The overlay management dialog

The overlay management dialog.

In addition to source estimates derived from MEG and EEG data, mne_analyze can be used to display other surface-based data. These overlay data can be imported from w and stc files containing single time slice (static) and dynamic data (movies), respectively. These data files can be produced by mne_make_movie , FreeSurfer software, and custom programs or Matlab scripts.

The names of the files to be imported should end with - <hemi> .<type> , where <hemi> indicates the hemisphere (lh or rh and <type> is w or stc .

Overlays are managed from the dialog shown in The overlay management dialog. which is invoked from File/Manage overlays… .

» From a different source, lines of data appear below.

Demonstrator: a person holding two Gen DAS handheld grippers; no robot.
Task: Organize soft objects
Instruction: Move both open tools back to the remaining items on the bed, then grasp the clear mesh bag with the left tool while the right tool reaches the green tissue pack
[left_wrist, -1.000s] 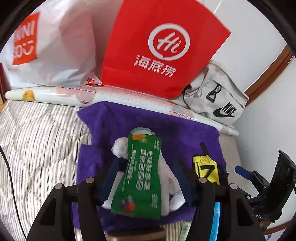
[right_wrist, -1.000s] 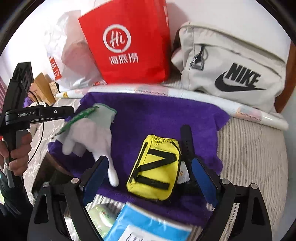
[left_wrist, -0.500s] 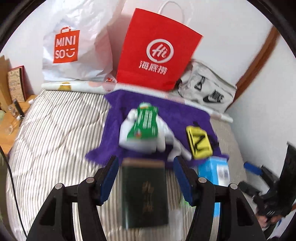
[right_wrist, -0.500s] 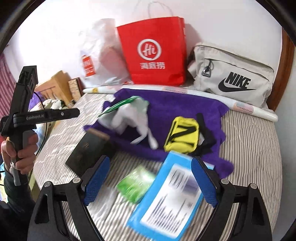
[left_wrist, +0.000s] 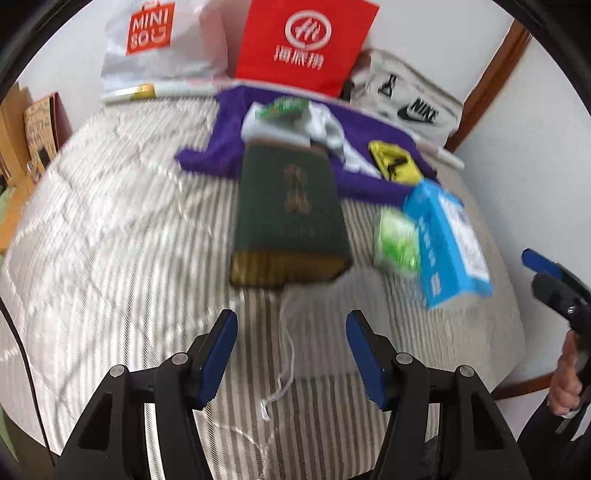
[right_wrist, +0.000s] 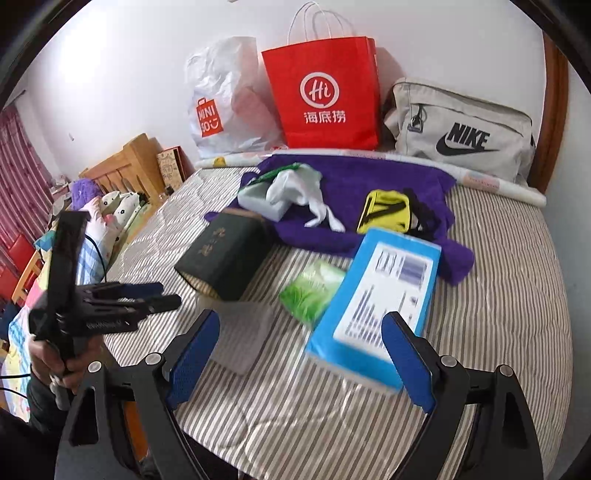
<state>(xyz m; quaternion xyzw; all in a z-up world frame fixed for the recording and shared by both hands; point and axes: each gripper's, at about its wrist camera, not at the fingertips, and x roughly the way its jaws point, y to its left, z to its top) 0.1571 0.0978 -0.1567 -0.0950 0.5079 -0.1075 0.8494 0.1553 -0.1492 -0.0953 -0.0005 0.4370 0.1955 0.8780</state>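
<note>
Left wrist view, blurred. Left gripper (left_wrist: 291, 345) at bottom centre, blue pads (left_wrist: 218, 354) parted about halfway, nothing between them; only striped bedcover (left_wrist: 110, 229) and a thin white thread (left_wrist: 284, 369) beneath the gap. Dark green box (left_wrist: 291, 218) at centre frame, above the pads and apart from them. Purple towel (left_wrist: 229, 147) behind it, upper centre, carrying white glove (left_wrist: 325, 129), green sachet (left_wrist: 282, 107) and yellow pouch (left_wrist: 393, 162). Green packet (left_wrist: 397, 240) and blue box (left_wrist: 448, 236) at right of centre, touching each other. Red paper bag (left_wrist: 306, 40), white plastic bag (left_wrist: 162, 40) and grey Nike bag (left_wrist: 410, 99) along the top edge against the wall. Right gripper (left_wrist: 554, 273) partly visible at right edge, held by a hand (left_wrist: 565, 380).

Right wrist view. Right gripper (right_wrist: 301, 360) at bottom, blue pads (right_wrist: 194, 354) spread wide, gripping nothing; near end of blue box (right_wrist: 376, 302) lying between the 2 pads on the bedcover (right_wrist: 498, 295), contact with the right pad not determinable. Green packet (right_wrist: 312, 291) just left of the box. Dark green box (right_wrist: 225, 254) at left of centre. Purple towel (right_wrist: 369, 181) at upper centre with white glove (right_wrist: 299, 188), green sachet (right_wrist: 277, 173) and yellow pouch (right_wrist: 386, 210) on it. Red paper bag (right_wrist: 325, 96), white plastic bag (right_wrist: 225, 107) and grey Nike bag (right_wrist: 461, 129) across the top. Left gripper (right_wrist: 155, 295) at left edge, held by a hand (right_wrist: 51, 362), seen side-on.
</note>
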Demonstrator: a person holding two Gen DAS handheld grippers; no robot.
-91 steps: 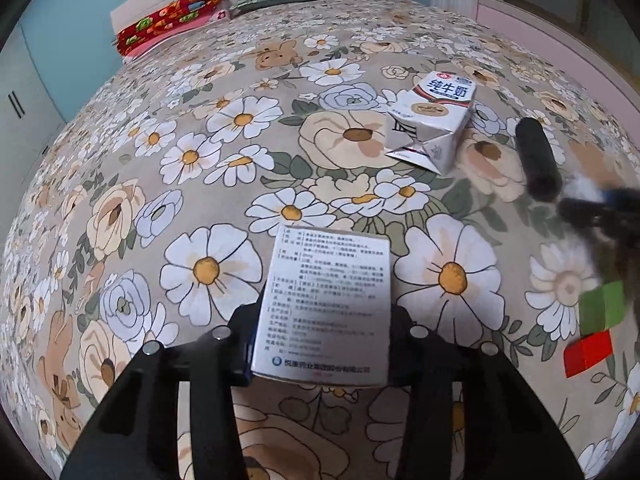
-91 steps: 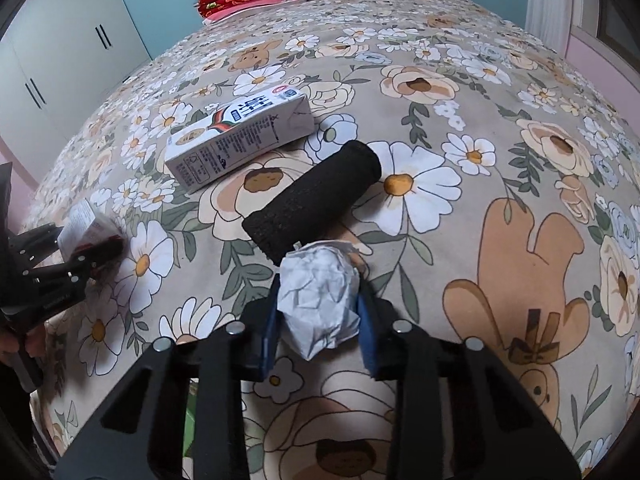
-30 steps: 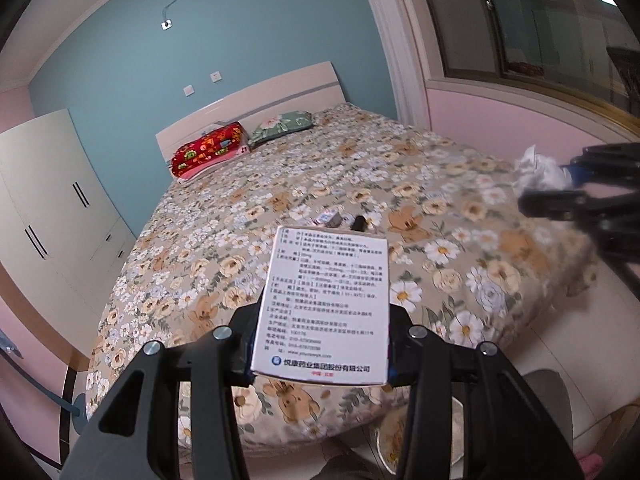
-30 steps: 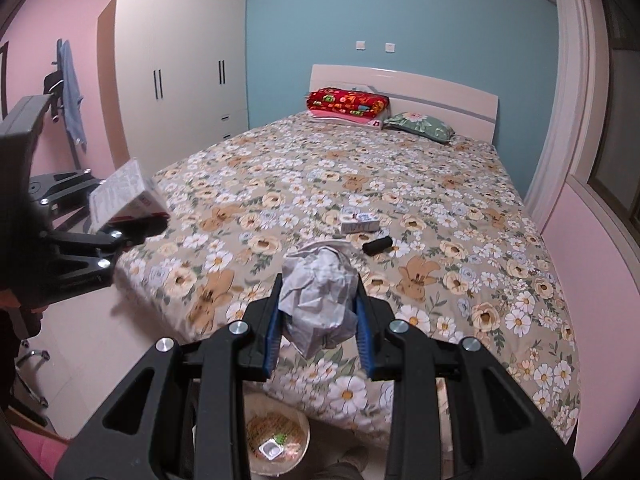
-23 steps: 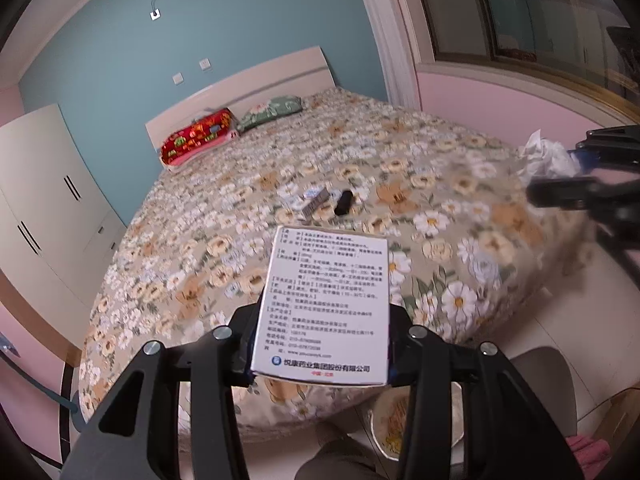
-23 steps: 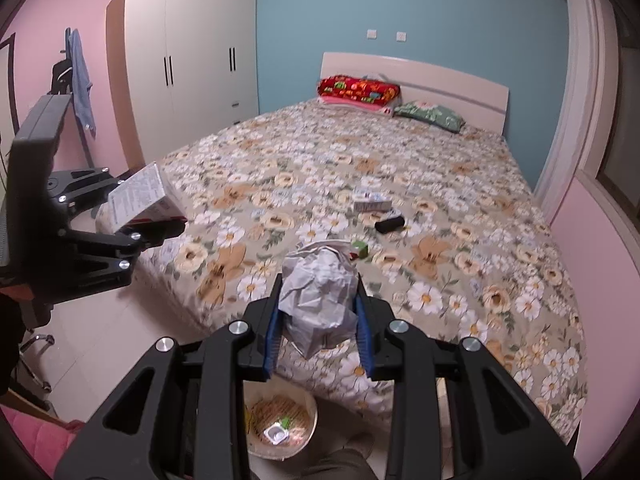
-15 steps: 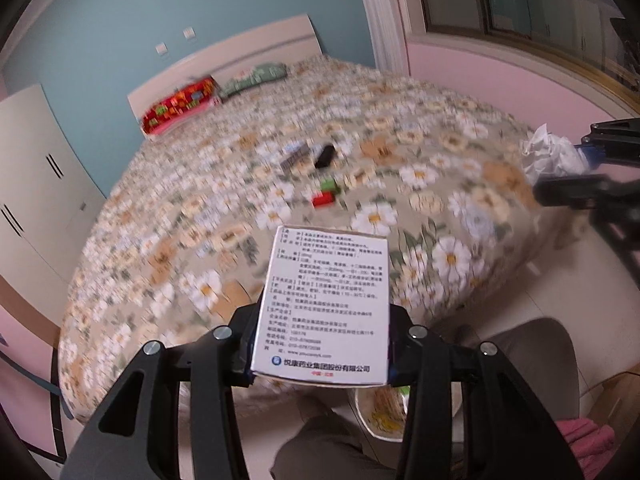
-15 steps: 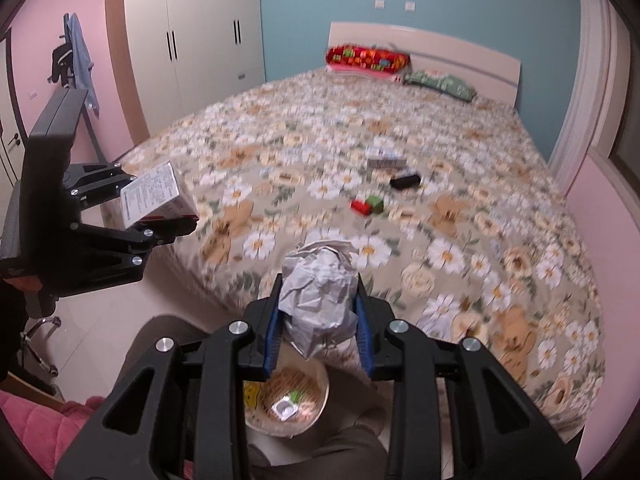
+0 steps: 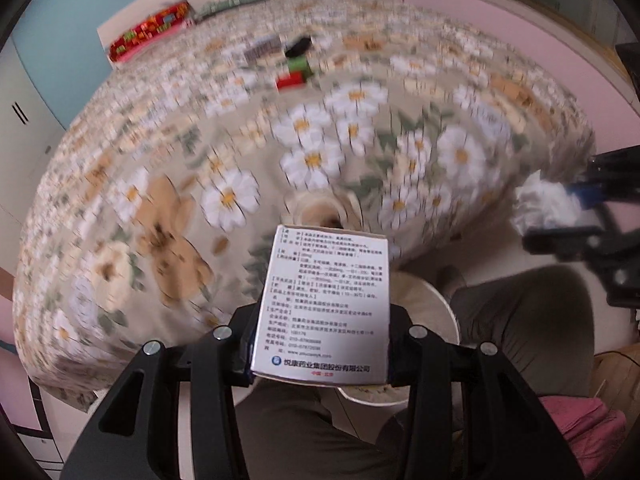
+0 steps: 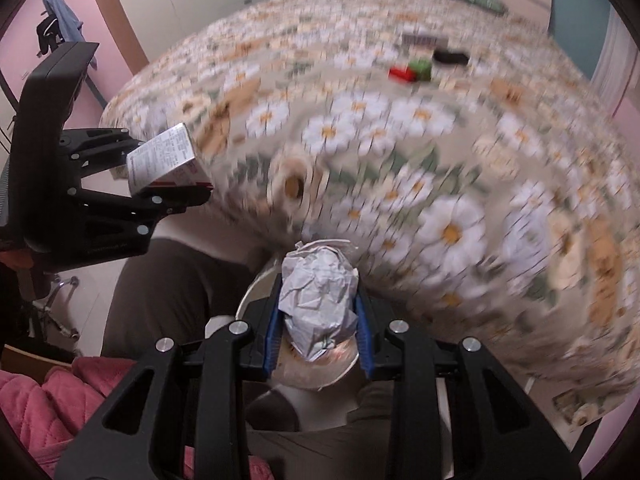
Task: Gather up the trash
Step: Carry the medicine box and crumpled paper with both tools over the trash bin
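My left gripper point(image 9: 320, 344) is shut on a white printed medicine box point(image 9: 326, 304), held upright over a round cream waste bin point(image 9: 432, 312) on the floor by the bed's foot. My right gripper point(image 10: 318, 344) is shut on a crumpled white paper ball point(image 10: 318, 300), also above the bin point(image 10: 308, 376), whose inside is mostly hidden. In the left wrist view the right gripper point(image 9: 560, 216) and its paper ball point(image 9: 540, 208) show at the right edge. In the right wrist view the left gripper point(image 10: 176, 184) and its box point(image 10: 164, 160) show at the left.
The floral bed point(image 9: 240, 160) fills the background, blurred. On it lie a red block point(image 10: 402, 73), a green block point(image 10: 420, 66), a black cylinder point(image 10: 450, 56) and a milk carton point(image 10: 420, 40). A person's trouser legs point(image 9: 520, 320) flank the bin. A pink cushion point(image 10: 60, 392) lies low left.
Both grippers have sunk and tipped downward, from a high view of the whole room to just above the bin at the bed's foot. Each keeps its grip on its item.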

This dialog contains the following controls:

List of overlays loaded

Lists the names of the overlays loaded so far.

Load w…

Load a static overlay from a w file. In the open dialog it is possible to specify whether this file contains data for the cortical surface or for scalp. Scalp overlays can be viewed in the viewer window.

Load stc…

Load a dynamic overlay from an stc file. In the open dialog it is possible to specify whether this file contains data for the cortical surface or for scalp. Scalp overlays can be viewed in the viewer window.

Delete

Delete the selected overlay from memory.

Time scale slider

Will be activated if a dynamic overlay is selected. Changes the current time point.

Overlay type is

Selects the type of the data in the current overlay. Different default color scales are provided each overlay type.

Value histogram

Shows the distribution of the values in the current overlay. For large stc files this may take a while to compute since all time points are included. The histogram is colored to reflect the current scale settings. The fthresh , fmid , and fmax values are indicated with vertical bars.

Color scale

Sets the color scale of the current overlay. To activate the values, press Show . For information on color scale settings, see The color scale parameters..

Options

Display options. This a subset of the options in the MNE preferences dialog. For details, see Preferences.

Show

Show the selected overlay and assign the settings to the current overlay.

Apply to all

Apply the current settings to all loaded overlays.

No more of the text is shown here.